You may not copy, modify, sublicense, or distribute the Document except as expressly provided for under this License. Any other attempt to copy, modify, sublicense or distribute the Document is void, and will automatically terminate your rights under this License. However, parties who have received copies, or rights, from you under this License will not have their licenses terminated so long as such parties remain in full compliance.

10. FUTURE REVISIONS OF THIS LICENSE

The Free Software Foundation may publish new, revised versions of the GNU Free Documentation License from time to time. Such new versions will be similar in spirit to the present version, but may differ in detail to address new problems or concerns. See http://www.gnu.org/copyleft/.

Each version of the License is given a distinguishing version number. If the Document specifies that a particular numbered version of this License “or any later version” applies to it, you have the option of following the terms and conditions either of that specified version or of any later version that has been published (not as a draft) by the Free Software Foundation. If the Document does not specify a version number of this License, you may choose any version ever published (not as a draft) by the Free Software Foundation.

ADDENDUM: How to use this License for your documents

To use this License in a document you have written, include a copy of the License in the document and put the following copyright and license notices just after the title page:

Copyright (c) YEAR YOUR NAME.
Permission is granted to copy, distribute and/or modify this document under the terms of the GNU Free Documentation License, Version 1.1 or any later version published by the Free Software Foundation; with the Invariant Sections being LIST THEIR TITLES, with the Front-Cover Texts being LIST, and with the Back-Cover Texts being LIST. A copy of the license is included in the section entitled “GNU Free Documentation License”.
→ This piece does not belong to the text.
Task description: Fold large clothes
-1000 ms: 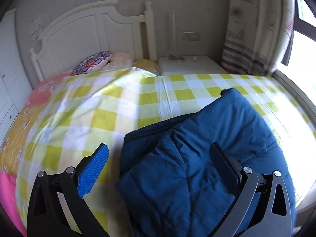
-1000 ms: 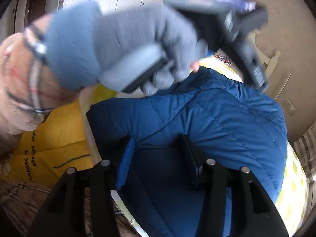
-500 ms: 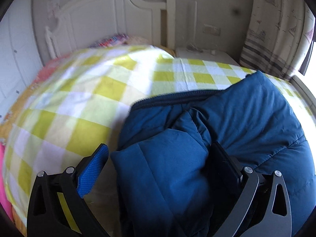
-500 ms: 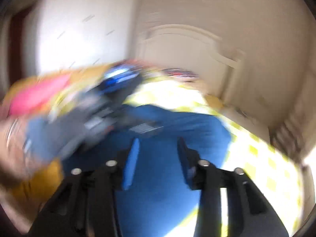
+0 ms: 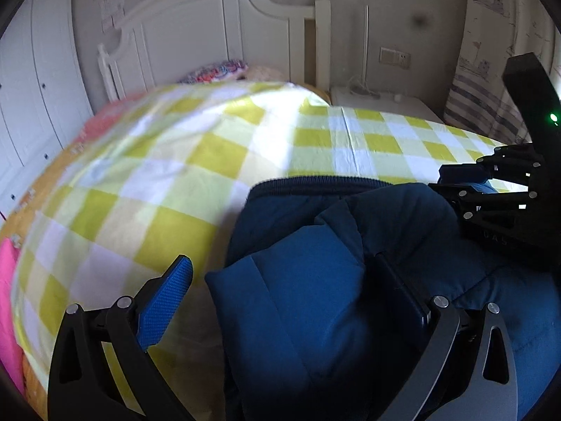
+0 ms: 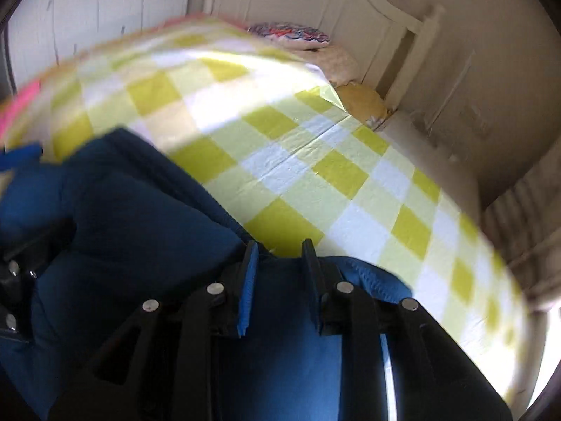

If you have no Invariant Sections, write “with no Invariant Sections” instead of saying which ones are invariant. If you have no Front-Cover Texts, write “no Front-Cover Texts” instead of “Front-Cover Texts being LIST”; likewise for Back-Cover Texts.

If your document contains nontrivial examples of program code, we recommend releasing these examples in parallel under your choice of free software license, such as the GNU General Public License, to permit their use in free software.